14 January

Our Inexcusable President, A Hollow Man, An Empty Man, A Congressman’s Simple Words

by Jon Katz

We are the hollow men
We are the stuffed men
Leaning together
Headpiece filled with straw. Alas!
Our dried voices, when
We whisper together
Are quiet and meaningless
As wind in dry grass
Or rats’ feet over broken glass
In our dry cellar

Shape without form, shade without color,
Paralyzed force, gesture without motion.”

T.S. Eliot, The Hollow Men

Watching those dried up congressmen and women struggling to defend the indefensible, I thought of our President and how the past week, more than any other, revealed him – rat’s feet over broken glass.

The people who can’t see the depth of his emptiness cannot listen or be heard, not now.

Donald Trump is a hollow man; his soul is a hollow space, drained of empathy, honesty, and compassion. To love him requires blindness or the absence of our better emotions.

When he fakes sincerity,  it is because someone told him he should, and he only seems more hallow.
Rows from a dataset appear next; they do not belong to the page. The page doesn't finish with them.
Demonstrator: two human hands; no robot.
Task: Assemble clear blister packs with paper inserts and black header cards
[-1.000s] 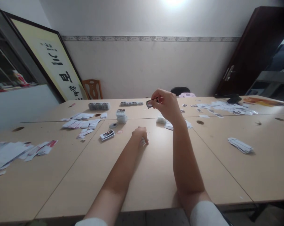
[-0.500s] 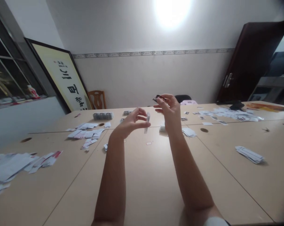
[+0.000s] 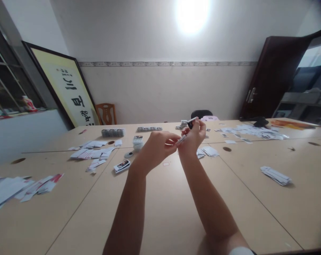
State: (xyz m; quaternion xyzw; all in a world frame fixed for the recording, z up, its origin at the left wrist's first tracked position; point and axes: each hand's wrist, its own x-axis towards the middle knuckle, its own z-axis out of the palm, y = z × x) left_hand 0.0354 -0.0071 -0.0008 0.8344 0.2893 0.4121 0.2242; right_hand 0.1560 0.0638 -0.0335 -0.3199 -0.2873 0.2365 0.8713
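Over the middle of the table (image 3: 171, 205), the left hand (image 3: 159, 147), pinching a white slip (image 3: 181, 139), has come beside the right hand (image 3: 193, 137), which grasps a card (image 3: 191, 123), bringing both pieces close.

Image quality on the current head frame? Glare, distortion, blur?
Head view: blown-out glare high on the wall; faint sheen on the table; door slants, probably wide-lens distortion; dark card in the right hand too small and soft to read; upper right corner darkened.
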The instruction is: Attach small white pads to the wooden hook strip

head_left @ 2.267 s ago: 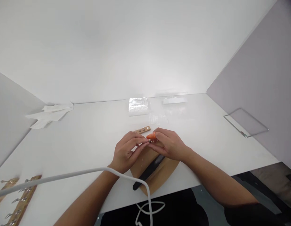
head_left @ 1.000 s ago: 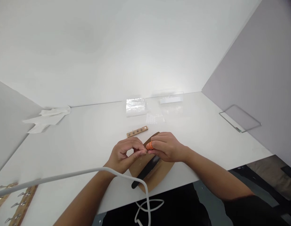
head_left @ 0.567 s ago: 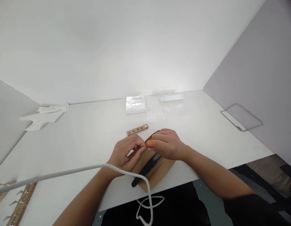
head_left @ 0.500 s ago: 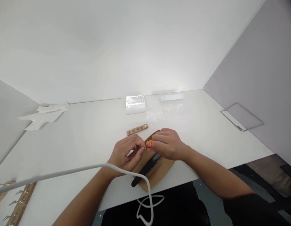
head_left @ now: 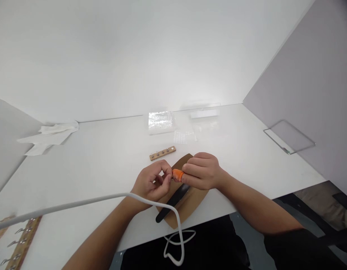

A true narcissist can only love himself; he can’t even pretend to feel others’ pain.  His head and heart are full of straw.

As Eliot wrote of hollow men, the eyes are not there; they dwell in this hollow valley of lost souls, the broken jaw of our lost kingdom.

That is Donald Trump’s fate now, to be remembered in this way. He is empty at the center of his being. I wondered if it is possible to feel empathy for the person who can’t feel at all.

The most surprising vote for impeachment Monday came from a little-known Republican congressman from North Carolina named Tom Rice, a quiet, hard-working, very conservative, and loyal supporter of President Trump.

Rice reminded us when he explained his vote of what the pundits could not really explain: what it means to be human. His words are all the more, moving for their simplicity and truth:

“Once the violence began, when the Capitol was under siege, when the Capitol Police were being beaten and killed, and when the Vice President and the Congress were being locked down, the President was watching and tweeted about the Vice President’s lack of courage. For hours, while the riot continued, the President communicated only on Twitter and offered only weak requests for restraint..it has been a week since so many were injured. The United States Capitol was ransacked. Six people were killed, including two police officers. Yet, the President has not addressed the nation to ask for calm. He has not visited the injured and grieving. He has not offered condolences. Yesterday in a press briefing at the border, he said his comments were perfectly appropriate.”

Congressman Rice reminds us that it is often the small things that reveal the truth about larger things. It is often the quiet men and women who can tell us in simple and plain words what it is we feel and should be feeling.

He summarized his decision in this way: “I have backed this President through thick and thin for four years. I campaigned for him and voted for him twice. But this utter failure is inexcusable.”

So he couldn’t excuse it. In a way, that was really all that needed to be said. Hannah Arendt wrote that the truly moral man understands right from wrong, and is simply unable to do wrong.

My guess is that many of Rice’s Republican colleagues also know the difference between right and wrong, but seem unable to do right. Rice joins the ranks of heroes who are fighting for our democracy.

People like Congressmen Rice give me hope because they remind me also that the problem isn’t people who disagree; the problem is people who have no hearts and souls, they look in the mirror, and they see only themselves and their needs and wants.

They remind us that to get too close to a soulless spirit is to risk losing your own spirit. Trump has that power.

Donald Trump sucks the souls and pride out of people and spits them out on the ground. I hope that there are still enough brave and honest men and women in the United States Senate to punish him for what he has done, and even that will be less than he deserves.

“The eyes are not here.
There are no eyes here.
In this valley of dying stars
In this hollow valley
This broken jaw of our lost kingdoms.”

  • T.S. Eliot

2 Comments

  1. I have been tempted to try & find some books about the IRA and what Northern & Southern Ireland went through. I heard a speaker who grew up in Ireland talk about the unrest during that period. The Political violence that was just a part of life. I fear although Trump will retreat to the gated walls of Mar a Lago, we are going to be having political violence for the next few years. The voices he elevated in Boogaloo boys, Proud Boys, militia groups, anti government groups etc have been waiting for years for this opportunity to rise up. These to me aren’t Trump cult groups but groups that used Trump as a vehicle to push their agendas. They will live beyond Trump. Again I think our American arrogance of ‘it couldn’t happen here’ lulled us into ignoring domestic terrorist groups. Ireland IRA conflict I fear is our fate for a while.

  2. Only truth will set you free – John 8: 31-32. What better time to understand and accept this simple logic?